The Düe case hit the headlines in the 1980’s. The jeweller was detained for a total of 870 days because he was suspected of having arranged the robbery himself. He was acquitted by the Brunswick district court in March 1989.

The missing jewellery, with a value of 12 million Deutschmarks has never been found.

The matter continues to occupy the courts however. The Mannheimer Insurance Company, with whom Düe was insured, is refusing to pay out.

At that time the company had engaged the services of private detective Werner Mauss who was much in demand with both state and federal police departments.

An acquittal due to lack of evidence they argued, and indeed continue to do so, is no proof of innocence.

Events at the murder trial in Istanbul may now show the Mannheimer company’s reluctance to have been justified. Aydin and Nevzat had already been arrested as suspects following the robbery in 1981.

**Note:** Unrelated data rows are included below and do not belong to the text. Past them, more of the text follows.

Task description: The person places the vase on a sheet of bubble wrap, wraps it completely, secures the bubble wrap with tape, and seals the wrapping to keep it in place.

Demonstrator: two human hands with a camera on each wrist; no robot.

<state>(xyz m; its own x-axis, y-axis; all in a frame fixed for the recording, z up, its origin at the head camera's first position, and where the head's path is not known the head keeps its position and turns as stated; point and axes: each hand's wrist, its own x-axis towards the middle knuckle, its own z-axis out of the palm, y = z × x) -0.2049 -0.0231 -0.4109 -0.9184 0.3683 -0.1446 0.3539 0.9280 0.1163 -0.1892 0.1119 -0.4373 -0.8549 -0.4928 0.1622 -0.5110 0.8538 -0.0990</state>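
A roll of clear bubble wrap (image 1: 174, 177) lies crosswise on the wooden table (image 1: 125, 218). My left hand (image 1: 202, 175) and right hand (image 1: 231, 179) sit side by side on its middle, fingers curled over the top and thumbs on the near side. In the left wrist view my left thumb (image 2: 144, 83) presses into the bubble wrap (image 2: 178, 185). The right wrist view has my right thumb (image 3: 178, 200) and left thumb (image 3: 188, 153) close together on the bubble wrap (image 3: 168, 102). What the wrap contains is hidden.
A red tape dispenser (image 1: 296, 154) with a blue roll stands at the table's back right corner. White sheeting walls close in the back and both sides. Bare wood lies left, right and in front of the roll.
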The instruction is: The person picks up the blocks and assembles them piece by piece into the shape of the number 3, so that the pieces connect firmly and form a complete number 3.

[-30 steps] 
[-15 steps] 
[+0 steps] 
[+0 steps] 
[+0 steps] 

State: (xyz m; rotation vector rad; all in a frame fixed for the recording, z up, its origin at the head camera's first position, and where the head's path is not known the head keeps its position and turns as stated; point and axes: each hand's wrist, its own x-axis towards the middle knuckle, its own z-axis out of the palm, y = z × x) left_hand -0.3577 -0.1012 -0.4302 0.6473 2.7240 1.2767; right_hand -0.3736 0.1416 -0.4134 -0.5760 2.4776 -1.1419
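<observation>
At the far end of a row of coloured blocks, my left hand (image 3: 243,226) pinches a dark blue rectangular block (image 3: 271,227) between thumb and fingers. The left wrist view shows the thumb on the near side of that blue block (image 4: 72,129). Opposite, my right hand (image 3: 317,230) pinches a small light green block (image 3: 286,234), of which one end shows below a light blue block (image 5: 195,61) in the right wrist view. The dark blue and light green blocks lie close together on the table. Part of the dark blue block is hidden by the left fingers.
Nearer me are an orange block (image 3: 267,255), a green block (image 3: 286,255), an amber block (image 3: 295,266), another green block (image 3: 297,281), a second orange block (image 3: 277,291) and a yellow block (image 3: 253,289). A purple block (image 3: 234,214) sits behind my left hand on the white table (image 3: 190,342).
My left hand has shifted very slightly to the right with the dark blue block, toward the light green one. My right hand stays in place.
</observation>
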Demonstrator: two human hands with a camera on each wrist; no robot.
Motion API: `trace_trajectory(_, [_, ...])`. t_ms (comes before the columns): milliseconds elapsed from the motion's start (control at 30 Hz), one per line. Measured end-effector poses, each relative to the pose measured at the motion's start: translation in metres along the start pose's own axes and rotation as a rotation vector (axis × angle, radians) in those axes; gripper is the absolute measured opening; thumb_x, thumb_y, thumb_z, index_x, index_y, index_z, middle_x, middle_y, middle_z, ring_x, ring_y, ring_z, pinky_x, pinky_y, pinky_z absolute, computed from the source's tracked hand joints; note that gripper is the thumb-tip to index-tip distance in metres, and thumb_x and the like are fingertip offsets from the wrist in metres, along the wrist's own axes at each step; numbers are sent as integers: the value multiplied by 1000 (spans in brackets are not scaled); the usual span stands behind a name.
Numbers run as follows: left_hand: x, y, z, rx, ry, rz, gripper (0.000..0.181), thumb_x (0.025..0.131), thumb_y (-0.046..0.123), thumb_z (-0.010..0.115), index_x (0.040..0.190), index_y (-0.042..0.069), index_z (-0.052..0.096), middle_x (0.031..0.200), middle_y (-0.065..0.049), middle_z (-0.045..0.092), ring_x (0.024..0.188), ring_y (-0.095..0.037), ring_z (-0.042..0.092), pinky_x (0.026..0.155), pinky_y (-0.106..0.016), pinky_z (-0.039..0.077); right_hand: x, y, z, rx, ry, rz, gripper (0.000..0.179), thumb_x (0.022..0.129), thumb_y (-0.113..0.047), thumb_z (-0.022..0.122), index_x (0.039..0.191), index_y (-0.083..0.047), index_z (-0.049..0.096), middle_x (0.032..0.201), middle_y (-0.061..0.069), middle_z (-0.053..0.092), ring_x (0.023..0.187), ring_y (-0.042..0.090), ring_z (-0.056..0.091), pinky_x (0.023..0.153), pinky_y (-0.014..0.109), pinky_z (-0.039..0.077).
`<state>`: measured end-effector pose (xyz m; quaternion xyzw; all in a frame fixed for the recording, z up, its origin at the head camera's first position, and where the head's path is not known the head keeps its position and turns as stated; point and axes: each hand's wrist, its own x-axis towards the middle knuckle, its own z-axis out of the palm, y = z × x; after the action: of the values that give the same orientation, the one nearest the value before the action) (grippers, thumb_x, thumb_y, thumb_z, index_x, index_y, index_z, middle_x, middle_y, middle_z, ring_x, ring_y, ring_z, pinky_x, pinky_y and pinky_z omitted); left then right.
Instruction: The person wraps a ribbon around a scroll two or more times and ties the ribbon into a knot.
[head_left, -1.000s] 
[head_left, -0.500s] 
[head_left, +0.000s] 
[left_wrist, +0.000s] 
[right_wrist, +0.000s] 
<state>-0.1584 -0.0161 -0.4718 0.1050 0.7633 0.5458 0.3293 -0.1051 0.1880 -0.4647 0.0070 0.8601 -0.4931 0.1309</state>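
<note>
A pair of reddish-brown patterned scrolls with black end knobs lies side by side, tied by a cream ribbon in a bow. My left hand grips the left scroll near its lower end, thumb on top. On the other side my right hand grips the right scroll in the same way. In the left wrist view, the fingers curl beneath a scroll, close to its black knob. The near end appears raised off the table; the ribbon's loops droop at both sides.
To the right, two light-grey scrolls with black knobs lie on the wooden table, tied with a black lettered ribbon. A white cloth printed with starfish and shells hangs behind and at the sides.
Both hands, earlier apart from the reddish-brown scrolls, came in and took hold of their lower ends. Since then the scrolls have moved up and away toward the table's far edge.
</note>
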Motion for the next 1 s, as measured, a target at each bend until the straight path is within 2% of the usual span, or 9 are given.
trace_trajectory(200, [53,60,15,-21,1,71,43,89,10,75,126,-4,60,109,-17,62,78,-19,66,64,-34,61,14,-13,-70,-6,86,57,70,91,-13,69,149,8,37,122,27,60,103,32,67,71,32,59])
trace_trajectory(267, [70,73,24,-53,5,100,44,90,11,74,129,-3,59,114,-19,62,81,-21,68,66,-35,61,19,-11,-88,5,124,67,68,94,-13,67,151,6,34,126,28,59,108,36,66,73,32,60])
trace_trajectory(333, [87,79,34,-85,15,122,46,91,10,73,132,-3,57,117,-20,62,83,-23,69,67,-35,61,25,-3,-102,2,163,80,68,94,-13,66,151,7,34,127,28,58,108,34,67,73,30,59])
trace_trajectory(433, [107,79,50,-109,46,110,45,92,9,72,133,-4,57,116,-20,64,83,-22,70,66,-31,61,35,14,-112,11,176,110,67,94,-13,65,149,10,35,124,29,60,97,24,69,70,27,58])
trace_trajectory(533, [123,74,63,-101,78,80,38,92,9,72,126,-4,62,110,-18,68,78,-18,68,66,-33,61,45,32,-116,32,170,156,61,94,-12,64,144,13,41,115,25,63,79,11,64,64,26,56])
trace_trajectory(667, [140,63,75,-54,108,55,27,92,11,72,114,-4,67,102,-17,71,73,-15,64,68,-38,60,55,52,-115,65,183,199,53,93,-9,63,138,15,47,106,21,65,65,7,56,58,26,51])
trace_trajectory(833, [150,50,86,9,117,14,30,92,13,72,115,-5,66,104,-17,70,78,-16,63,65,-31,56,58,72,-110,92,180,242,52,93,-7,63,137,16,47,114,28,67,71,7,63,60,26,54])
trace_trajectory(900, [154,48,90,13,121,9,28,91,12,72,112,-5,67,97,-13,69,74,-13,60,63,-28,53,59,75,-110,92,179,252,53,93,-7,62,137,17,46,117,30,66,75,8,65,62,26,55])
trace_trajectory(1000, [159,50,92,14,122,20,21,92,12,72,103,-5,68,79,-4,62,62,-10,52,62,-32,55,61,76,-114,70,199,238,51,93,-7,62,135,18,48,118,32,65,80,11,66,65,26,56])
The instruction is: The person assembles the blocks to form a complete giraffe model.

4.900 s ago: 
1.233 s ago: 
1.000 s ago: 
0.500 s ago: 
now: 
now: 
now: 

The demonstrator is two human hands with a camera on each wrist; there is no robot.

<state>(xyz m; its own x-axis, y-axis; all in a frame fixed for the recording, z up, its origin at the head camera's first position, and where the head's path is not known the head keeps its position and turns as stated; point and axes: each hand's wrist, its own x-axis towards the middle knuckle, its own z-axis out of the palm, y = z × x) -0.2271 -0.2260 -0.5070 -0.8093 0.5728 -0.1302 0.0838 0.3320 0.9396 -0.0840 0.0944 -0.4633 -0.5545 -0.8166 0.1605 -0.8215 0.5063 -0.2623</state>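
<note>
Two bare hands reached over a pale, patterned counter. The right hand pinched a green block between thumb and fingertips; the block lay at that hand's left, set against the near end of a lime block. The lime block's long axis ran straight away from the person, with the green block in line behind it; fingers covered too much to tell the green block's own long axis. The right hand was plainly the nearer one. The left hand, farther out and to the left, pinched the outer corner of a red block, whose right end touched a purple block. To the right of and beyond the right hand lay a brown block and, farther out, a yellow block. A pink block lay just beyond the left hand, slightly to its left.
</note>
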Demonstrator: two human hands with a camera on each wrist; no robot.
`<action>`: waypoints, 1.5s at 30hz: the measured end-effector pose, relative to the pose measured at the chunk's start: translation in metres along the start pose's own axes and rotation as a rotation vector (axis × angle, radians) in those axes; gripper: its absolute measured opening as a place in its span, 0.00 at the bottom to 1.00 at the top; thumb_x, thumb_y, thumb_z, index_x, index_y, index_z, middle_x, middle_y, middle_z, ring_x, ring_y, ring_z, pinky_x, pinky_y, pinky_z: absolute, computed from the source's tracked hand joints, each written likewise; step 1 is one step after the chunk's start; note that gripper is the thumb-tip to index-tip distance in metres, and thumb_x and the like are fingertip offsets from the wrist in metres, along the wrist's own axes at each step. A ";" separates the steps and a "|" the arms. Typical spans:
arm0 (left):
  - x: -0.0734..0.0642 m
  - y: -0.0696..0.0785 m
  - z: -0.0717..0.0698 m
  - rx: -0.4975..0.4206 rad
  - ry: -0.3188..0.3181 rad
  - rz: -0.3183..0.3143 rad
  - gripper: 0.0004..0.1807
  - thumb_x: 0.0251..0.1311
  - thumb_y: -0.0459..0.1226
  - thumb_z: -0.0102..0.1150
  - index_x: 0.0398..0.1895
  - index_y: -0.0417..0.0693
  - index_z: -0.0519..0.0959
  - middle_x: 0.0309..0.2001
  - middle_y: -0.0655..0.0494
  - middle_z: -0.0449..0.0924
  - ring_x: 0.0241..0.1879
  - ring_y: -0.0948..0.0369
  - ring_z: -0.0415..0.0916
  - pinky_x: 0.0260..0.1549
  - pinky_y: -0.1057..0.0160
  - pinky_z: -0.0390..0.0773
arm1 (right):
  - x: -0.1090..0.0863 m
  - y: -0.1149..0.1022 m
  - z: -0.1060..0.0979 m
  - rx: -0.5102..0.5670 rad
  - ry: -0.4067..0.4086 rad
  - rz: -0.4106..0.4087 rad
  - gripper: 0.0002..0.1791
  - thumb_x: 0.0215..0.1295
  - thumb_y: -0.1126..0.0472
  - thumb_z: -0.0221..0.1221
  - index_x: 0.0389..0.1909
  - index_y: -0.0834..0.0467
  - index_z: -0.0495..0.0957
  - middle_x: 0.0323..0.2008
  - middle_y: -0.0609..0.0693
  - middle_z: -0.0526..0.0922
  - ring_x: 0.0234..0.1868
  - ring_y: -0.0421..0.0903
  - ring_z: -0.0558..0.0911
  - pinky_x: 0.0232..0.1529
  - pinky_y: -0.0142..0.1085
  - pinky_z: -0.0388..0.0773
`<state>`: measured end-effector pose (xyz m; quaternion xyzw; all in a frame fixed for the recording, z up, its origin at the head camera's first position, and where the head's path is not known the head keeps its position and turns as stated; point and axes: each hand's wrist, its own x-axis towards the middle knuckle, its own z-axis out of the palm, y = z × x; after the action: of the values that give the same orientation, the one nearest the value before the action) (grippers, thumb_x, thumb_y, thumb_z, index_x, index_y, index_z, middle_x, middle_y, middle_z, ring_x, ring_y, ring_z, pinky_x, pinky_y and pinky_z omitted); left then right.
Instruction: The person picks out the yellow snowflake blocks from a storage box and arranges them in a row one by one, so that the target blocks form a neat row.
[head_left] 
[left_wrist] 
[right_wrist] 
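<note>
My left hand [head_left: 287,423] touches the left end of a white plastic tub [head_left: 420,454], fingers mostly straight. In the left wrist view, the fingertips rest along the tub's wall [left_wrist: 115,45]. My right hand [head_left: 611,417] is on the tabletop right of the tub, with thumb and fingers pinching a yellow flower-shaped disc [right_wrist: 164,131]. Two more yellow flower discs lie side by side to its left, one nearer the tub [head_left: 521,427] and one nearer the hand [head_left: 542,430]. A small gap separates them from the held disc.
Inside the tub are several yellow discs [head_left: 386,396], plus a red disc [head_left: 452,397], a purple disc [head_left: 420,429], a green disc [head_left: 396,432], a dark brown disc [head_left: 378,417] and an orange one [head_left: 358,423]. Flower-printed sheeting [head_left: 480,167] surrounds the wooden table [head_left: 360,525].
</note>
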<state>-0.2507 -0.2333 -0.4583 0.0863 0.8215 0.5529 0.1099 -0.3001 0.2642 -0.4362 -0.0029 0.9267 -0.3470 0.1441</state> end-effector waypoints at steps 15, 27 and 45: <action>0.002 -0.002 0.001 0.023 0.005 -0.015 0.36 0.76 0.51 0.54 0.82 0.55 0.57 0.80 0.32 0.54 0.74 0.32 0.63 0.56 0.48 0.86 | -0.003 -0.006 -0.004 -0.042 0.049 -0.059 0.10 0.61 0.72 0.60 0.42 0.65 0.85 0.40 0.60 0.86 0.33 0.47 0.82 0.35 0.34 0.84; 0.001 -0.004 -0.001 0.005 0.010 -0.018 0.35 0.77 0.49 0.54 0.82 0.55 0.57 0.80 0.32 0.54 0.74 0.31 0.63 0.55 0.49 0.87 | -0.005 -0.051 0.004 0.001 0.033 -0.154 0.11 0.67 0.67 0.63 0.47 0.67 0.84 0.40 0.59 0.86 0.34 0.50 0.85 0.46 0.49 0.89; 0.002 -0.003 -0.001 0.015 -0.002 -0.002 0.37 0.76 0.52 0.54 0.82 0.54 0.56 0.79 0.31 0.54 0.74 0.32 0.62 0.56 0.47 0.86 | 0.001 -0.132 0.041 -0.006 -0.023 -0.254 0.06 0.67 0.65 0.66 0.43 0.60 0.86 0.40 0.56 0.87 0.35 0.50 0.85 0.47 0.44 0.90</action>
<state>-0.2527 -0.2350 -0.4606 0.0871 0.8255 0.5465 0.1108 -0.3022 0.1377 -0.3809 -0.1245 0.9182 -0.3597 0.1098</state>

The public prosecutor’s office however lacked sufficient evidence, though, apparently, Nevzat had revealed the events of October 1981 in great detail to members of his family.

Father and brother have now become joint plaintiffs. According to them, Avan Nevzat had intended to take up an offer made by the public prosecutor’s office in Hanover and to testify as principal witness against Düe and his accomplices.

At this point, Aydin received the order for a contract hit via intermediaries working for Düe and consequently lured his friend away from a Turkish village to Istanbul. The accused testified before the court that he and his victim had met up at the hotel on the 20th of March 1991. After hitting his former friend a blow with a spanner he had then strangled him.

Plagued by doubt and seen by witnesses as he entered the hotel, he claims that he went straight to the police afterwards to give himself up. First he claimed that his friend had insulted him and a fight ensued that ended with the killing.

In October 1991, he revised his statement and told the Düe story. He is now facing a 24-year prison sentence.

In the meantime, both the public prosecutor’s office in Hanover and the Mannheimer Insurance Company are well aware of the killer story. However neither party wished to make any statements during the current proceedings.

“I have the impression that something is going to develop there” commented Herwig Springer of the “Mannheimer” legal department yesterday to this newspaper. “We are watching from a distance with interest”.

The authorities in Hanover explained that Düe had been legally acquitted and that suspicions of any involvement in a contract murder were the responsibility of the authorities at the scene of the crime, i.e. in Istanbul.